*INSTRUCTIONS FOR THE TASK*.
Scan the records for the string "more" and copy every line that holds it.

☆ ☆ ☆

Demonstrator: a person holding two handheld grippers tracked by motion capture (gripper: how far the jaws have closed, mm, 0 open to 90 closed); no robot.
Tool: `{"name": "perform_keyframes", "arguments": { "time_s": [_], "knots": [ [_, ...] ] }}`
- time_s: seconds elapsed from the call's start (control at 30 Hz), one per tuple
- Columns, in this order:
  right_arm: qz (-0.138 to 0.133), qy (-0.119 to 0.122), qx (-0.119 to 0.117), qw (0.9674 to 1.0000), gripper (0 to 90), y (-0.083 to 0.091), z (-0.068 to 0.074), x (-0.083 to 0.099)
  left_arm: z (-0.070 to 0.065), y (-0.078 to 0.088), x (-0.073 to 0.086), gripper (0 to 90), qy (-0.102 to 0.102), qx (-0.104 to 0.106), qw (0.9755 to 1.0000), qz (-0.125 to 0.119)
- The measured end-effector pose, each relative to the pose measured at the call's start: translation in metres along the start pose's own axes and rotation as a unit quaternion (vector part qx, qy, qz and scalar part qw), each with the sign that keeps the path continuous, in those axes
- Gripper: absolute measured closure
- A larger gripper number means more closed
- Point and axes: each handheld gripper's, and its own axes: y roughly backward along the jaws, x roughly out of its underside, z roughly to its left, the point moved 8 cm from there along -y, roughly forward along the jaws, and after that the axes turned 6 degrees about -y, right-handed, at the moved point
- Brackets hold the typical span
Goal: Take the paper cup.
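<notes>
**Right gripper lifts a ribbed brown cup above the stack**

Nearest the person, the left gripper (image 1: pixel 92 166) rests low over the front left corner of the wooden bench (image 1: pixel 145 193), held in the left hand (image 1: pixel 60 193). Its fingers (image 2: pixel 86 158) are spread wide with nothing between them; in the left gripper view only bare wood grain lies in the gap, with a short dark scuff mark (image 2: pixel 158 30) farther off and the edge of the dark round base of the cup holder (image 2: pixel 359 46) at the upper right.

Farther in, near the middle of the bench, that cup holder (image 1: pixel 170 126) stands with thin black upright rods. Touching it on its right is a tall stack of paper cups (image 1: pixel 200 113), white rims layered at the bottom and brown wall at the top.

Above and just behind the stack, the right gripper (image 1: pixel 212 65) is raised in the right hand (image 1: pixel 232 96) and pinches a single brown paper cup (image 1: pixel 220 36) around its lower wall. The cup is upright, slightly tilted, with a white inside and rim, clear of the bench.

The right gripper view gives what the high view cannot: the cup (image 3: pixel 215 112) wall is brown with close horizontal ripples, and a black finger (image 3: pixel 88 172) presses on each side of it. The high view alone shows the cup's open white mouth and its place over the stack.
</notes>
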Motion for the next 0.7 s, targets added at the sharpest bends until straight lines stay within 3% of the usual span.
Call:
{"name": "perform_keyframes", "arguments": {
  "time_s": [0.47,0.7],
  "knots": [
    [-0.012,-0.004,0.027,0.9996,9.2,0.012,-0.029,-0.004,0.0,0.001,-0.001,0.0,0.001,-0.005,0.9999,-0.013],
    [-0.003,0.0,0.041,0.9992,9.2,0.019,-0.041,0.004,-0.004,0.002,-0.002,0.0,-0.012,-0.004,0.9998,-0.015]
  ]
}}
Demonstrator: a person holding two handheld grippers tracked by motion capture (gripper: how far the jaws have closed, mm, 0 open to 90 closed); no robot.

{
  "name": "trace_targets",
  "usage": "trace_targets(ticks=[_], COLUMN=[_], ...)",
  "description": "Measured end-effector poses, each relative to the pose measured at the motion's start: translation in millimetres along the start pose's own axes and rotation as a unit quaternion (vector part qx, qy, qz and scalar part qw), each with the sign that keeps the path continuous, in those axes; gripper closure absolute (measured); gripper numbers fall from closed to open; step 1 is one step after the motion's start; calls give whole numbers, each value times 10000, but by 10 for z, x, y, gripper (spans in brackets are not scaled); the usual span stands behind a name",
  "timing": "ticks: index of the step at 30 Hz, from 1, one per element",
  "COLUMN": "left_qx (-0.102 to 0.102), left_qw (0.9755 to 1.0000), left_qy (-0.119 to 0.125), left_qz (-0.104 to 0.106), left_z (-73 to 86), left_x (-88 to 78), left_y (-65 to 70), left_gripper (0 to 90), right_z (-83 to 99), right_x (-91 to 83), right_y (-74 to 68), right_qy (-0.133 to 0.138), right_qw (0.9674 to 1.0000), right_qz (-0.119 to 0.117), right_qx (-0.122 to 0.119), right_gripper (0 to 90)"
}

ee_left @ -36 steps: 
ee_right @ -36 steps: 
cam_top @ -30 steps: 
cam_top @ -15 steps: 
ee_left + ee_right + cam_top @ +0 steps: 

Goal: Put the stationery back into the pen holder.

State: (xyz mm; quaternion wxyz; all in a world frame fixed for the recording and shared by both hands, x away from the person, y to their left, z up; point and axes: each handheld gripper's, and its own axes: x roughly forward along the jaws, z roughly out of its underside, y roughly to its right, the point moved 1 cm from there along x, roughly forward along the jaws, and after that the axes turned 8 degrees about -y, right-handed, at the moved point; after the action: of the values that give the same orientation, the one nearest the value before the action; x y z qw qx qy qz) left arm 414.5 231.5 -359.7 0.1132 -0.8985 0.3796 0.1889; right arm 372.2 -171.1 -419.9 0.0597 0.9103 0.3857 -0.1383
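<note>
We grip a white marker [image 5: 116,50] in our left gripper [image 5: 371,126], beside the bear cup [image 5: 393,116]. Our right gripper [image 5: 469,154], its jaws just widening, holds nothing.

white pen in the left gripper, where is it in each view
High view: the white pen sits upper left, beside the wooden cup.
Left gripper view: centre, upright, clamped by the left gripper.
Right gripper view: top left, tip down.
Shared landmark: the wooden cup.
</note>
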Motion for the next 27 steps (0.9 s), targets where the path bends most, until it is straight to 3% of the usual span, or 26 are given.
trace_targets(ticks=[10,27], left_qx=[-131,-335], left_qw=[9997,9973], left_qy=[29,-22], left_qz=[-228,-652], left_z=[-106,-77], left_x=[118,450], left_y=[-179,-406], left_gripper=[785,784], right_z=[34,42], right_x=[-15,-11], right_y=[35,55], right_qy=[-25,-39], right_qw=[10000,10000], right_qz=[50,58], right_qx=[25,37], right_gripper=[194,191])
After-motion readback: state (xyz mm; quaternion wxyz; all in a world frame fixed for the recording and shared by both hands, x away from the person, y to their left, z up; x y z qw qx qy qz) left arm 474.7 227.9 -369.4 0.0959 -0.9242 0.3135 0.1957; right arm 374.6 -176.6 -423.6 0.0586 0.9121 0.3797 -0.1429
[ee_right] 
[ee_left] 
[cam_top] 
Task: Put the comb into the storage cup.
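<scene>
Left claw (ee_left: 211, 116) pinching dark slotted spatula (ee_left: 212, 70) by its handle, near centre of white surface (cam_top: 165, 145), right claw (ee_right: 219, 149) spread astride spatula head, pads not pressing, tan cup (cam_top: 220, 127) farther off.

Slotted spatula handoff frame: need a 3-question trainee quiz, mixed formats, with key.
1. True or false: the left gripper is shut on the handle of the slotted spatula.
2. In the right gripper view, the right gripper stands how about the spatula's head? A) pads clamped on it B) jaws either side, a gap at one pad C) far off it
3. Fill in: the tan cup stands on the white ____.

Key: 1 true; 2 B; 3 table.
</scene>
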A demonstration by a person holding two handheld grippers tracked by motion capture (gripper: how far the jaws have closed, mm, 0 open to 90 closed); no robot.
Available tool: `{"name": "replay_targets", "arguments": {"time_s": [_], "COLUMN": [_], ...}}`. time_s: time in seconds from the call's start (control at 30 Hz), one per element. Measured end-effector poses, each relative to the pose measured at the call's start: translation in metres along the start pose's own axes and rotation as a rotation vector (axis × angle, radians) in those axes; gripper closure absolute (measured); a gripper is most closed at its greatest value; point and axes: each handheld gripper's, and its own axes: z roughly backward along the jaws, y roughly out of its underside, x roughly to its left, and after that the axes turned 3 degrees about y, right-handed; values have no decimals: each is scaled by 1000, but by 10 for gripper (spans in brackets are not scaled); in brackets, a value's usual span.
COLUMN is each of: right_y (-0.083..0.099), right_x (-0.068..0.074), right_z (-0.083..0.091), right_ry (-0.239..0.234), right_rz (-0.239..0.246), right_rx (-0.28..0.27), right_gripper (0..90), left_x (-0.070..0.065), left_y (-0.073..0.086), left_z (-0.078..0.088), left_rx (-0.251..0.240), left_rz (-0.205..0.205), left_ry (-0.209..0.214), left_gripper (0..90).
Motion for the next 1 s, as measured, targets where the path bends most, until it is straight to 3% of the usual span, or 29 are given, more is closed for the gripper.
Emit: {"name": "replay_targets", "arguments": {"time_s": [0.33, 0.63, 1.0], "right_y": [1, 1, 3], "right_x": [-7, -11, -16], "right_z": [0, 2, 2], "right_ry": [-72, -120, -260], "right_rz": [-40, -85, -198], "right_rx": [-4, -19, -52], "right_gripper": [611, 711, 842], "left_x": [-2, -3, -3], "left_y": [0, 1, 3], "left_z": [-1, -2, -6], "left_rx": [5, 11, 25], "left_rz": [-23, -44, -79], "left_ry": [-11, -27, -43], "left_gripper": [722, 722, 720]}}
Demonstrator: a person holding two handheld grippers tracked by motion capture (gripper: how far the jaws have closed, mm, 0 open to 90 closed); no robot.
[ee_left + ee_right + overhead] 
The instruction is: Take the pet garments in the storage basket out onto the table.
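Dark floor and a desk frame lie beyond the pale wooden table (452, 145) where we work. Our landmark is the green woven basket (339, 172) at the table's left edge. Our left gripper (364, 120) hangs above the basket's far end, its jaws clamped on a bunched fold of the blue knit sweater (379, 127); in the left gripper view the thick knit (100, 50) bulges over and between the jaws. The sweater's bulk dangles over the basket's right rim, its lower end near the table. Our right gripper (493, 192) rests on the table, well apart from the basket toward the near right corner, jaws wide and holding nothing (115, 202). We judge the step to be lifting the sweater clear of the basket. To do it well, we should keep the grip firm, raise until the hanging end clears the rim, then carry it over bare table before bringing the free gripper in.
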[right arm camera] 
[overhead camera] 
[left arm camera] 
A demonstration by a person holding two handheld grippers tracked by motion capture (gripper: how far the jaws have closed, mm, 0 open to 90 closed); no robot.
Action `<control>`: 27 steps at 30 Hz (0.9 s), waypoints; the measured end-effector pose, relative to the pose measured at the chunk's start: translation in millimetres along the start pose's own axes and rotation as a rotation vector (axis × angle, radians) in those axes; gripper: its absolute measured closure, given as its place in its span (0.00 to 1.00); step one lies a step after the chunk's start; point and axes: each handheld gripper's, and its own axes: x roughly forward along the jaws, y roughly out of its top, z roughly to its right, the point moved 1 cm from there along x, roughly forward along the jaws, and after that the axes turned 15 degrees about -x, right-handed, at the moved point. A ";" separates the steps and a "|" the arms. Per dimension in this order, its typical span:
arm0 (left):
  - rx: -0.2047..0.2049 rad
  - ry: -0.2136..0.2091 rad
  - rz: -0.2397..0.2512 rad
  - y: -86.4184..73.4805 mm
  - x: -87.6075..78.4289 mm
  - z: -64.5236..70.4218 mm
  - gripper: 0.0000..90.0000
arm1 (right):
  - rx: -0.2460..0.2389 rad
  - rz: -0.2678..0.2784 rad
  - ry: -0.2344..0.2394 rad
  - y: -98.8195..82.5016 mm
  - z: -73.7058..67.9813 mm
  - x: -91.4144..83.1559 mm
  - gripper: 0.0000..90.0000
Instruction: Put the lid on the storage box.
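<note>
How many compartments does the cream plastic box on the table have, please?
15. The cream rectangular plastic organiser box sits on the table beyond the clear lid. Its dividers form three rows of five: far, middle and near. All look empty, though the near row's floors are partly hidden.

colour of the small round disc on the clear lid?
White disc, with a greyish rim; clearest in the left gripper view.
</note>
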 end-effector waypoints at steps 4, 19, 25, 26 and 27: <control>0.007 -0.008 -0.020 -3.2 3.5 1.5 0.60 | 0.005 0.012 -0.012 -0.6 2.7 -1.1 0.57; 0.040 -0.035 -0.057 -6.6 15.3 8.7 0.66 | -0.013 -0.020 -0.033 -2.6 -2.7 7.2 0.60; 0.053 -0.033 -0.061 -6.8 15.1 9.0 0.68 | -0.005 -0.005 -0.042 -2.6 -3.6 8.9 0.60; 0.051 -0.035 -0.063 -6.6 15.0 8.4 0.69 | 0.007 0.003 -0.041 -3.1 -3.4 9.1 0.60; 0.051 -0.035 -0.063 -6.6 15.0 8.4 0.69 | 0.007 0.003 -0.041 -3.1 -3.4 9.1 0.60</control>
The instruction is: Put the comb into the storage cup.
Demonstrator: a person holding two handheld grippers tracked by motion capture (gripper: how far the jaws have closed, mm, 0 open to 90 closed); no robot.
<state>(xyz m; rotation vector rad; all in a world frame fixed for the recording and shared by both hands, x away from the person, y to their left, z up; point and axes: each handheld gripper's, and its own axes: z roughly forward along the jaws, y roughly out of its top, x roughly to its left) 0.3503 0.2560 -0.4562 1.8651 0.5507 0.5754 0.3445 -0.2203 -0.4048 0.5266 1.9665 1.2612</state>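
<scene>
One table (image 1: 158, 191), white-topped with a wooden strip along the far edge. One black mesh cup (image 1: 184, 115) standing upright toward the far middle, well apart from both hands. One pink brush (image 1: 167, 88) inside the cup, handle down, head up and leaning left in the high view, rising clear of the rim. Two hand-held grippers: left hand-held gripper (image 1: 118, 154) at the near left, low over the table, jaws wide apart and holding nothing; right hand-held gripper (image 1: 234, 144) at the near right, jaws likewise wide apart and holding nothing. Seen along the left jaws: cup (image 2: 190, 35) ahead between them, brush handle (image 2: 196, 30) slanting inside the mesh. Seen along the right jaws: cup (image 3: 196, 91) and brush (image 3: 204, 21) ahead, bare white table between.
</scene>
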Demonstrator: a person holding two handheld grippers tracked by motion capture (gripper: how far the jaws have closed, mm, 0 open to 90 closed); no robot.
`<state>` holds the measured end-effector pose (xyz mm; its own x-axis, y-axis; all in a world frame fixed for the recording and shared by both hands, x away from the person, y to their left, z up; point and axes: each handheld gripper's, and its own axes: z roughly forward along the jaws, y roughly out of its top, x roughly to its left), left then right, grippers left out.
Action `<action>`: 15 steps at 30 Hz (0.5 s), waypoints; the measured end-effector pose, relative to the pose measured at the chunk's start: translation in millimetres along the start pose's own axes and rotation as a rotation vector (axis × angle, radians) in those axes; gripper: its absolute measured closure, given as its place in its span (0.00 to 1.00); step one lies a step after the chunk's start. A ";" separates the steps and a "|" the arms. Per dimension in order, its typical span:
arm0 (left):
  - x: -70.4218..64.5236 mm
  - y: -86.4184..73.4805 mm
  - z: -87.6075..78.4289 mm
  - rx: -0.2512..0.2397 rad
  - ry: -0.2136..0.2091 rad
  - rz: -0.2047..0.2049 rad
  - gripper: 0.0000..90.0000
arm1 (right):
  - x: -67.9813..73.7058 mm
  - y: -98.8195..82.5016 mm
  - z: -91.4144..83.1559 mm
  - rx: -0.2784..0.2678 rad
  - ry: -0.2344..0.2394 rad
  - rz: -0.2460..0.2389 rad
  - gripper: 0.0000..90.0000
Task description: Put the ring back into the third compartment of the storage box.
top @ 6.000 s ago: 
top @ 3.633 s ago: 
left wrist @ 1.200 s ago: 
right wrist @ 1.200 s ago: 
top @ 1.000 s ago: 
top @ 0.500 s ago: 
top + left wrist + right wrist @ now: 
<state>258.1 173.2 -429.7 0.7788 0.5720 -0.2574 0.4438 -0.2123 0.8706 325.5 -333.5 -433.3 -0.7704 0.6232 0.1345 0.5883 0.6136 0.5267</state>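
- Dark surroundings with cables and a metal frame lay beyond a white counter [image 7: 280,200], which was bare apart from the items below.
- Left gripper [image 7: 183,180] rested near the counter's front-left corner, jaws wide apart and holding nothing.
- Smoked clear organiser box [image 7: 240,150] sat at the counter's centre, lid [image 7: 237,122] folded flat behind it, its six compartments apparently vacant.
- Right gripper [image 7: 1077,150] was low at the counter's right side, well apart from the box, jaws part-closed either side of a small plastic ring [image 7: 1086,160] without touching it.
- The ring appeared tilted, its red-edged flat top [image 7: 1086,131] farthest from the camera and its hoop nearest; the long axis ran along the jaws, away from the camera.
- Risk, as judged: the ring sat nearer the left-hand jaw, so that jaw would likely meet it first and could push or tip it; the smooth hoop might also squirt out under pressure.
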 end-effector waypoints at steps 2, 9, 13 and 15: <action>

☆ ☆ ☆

*RESPONSE FOR THIS EXERCISE*.
- A larger gripper number means more closed
Motion for the next 1 s, as measured, targets where the path bends most, until it is straight to 3% of the usual span, or 29 are given, more is closed for the gripper.

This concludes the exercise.